Problem to work on
Lift out, unaltered, the lines of the material below between the line holding "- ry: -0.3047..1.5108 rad" and the line holding "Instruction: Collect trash", counting both.

Dataset excerpt
• • •

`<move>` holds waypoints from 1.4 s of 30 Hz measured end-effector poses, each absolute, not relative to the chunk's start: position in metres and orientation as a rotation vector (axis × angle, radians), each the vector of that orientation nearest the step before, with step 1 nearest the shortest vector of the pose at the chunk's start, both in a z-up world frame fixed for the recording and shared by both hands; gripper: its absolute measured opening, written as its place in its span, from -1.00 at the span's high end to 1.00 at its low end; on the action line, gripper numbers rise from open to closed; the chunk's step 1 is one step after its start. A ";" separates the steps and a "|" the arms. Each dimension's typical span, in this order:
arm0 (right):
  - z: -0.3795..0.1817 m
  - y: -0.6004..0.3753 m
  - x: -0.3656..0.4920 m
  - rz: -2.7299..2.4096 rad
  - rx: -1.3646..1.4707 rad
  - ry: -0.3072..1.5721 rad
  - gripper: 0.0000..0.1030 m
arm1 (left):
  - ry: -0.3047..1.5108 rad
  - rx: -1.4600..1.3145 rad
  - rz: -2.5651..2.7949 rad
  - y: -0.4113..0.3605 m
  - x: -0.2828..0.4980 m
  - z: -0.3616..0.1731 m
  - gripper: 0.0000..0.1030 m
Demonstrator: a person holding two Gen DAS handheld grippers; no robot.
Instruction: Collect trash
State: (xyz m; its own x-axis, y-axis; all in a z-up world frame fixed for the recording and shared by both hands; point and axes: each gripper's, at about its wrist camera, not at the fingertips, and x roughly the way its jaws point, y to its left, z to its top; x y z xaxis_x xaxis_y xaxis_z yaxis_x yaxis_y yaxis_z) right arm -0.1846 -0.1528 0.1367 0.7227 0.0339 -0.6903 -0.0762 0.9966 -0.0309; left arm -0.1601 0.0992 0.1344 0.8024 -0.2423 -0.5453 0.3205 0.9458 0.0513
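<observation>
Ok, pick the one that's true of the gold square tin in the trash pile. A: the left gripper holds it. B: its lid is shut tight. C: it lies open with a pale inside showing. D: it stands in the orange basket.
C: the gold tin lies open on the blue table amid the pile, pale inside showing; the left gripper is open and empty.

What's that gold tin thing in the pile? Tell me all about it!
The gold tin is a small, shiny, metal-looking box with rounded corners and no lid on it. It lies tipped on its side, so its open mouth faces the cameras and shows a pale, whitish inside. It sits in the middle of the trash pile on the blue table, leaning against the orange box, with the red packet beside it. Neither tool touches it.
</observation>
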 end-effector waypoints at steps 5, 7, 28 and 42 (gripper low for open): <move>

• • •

Answer
  - ry: -0.3047..1.5108 rad
  - rx: -1.4600..1.3145 rad
  - rz: -2.5651..2.7949 rad
  - y: -0.4113..0.3605 m
  - x: -0.2828..0.4980 m
  - z: -0.3616..0.1731 m
  - gripper: 0.0000..0.1030 m
Demonstrator: a person holding two Gen DAS handheld grippers; no robot.
Instruction: Collect trash

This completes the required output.